En Russie, cette messagerie est l'une des plus populaires, utilisée aussi bien par des citoyens ordinaires que par les services publics, parmi lesquels le Kremlin, les principaux ministères et les forces de l'ordre. Ces messageries sont accusées d'être utilisées par les services ukrainiens contre la sécurité du pays.

Pavel Dourov, domicilié à Dubaï, est un libertarien revendiqué, chantre de la confidentialité d'internet mais controversé, car il a été accusé de refuser toute modération sur la messagerie Telegram qu'il a cofondée en 2013. Les autorités russes avaient déjà tenté de la bloquer en 2018, avant d'y renoncer.

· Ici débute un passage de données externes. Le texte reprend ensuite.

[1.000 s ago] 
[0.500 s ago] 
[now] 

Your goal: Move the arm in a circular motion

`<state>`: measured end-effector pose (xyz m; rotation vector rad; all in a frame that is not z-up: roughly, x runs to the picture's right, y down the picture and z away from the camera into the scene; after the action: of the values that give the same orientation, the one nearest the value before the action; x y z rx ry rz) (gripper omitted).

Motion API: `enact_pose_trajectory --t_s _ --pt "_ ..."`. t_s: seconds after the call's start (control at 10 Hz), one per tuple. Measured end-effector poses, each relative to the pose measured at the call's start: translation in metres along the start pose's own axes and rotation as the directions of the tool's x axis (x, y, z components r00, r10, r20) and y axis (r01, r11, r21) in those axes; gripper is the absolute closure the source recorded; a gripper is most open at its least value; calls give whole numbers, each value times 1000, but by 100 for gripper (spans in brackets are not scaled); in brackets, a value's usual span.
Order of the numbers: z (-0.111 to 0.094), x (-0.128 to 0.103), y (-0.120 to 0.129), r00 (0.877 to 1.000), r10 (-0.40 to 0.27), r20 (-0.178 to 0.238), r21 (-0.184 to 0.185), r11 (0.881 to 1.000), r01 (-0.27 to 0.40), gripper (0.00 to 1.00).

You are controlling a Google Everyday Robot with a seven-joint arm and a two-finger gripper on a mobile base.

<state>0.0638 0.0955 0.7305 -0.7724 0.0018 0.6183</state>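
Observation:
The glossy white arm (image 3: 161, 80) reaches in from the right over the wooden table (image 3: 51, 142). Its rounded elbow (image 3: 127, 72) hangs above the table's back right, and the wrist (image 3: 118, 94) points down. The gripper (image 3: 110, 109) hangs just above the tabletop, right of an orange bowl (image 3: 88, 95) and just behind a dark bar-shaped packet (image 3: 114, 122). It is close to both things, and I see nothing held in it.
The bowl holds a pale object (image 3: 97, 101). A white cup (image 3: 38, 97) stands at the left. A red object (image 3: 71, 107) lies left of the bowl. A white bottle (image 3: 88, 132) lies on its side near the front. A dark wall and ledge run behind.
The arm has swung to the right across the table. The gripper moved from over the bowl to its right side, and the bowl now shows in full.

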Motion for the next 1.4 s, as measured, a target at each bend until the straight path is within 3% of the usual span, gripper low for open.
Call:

En février, Pavel Dourov avait accusé Moscou de restreindre l'accès à Telegram pour forcer ses citoyens à utiliser l'application MAX, contrôlée par l'Etat russe et conçue, selon lui, "pour la surveillance et la censure politique".

Le patron de Telegram a assuré jeudi qu'il avait été placé sur une liste des autorités russes recensant les personnes désignées "terroristes" parce qu'il a refusé de se plier aux exigences de Moscou en matière de "surveillance de masse" et de "censure" sur sa plateforme de messagerie.